The problem lies elsewhere and is especially acute in Canada. Fragile states research is based on very thin knowledge. Much of the work is based on datasets that are inherently flawed: failed states have failed statistics, which means that we should rely on thick, intimate knowledge of the societies we want to redress and this is precisely what we do not have.Most failed states experts have no deep understanding of the countries they talk about. Aside from Afghans themselves, the vast majority of participants to the typical Afghanistan conference speak neither Dari nor Pashto or Tadjik. Don't even think of DRC or Somalia fragile state "experts" speaking any of these countries' indigenous languages. A few Barnett Rubins aside -and there are no Barnett Rubin in Canada--, "field" experience is much closer to episodic adventure tourism, or longer-term "compound" life than to serious immersion in these countries.

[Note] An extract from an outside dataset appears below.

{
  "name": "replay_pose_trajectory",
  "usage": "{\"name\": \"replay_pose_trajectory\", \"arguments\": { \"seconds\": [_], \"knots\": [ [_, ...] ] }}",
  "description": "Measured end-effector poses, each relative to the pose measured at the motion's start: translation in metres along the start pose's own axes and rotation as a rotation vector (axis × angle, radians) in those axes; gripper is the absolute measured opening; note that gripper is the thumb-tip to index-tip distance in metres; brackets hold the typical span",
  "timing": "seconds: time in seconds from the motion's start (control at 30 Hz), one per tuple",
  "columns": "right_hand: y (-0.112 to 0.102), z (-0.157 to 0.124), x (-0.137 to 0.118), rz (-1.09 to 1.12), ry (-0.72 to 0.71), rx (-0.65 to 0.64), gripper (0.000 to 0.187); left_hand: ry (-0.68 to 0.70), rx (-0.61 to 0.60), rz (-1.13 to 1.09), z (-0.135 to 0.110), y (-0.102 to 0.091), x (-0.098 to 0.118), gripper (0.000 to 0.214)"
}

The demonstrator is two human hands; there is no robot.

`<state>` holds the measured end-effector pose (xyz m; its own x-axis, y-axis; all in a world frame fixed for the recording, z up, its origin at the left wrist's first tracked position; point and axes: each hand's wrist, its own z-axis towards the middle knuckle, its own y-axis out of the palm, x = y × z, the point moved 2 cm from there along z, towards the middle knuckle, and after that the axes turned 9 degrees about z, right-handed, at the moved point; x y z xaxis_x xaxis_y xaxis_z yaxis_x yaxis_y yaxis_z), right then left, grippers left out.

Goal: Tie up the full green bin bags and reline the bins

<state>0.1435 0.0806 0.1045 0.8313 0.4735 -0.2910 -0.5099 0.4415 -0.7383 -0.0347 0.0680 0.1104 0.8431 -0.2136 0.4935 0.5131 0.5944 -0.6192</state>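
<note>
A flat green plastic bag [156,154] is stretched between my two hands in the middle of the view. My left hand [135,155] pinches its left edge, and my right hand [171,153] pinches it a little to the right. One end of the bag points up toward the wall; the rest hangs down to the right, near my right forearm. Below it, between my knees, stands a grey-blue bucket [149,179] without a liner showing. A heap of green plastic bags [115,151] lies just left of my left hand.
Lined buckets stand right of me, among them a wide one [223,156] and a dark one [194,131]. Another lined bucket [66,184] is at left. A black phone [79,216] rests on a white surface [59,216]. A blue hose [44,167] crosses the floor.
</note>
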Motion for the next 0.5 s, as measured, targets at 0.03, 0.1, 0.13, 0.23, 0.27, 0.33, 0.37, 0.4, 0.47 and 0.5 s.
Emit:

What we need is not more money for generalist experts but resources to develop a thick knowledge of the countries we pretend to help. Not more conferences, but more language courses, in situ preferably, for researchers and grad students, more long-term field work for academics, and more scholarship for developing country students in our high schools, colleges and universities. Intimacy with these countries and their people is what we should be seeking, not more travelling around and nice meetings for the same old crowd.

One last note on the op-ed: Paris and Ron's pitch ends with the usual bromides about how "Canadians' belief in decent, effective government and the rule of law is bred in the bone" and our "long history of finding ways to govern our multiethnic society, and a proud tradition of contributing to international development, peace and security." Come on: "the rule of law bred in the bone" of Canadians? How about we stay problem-oriented?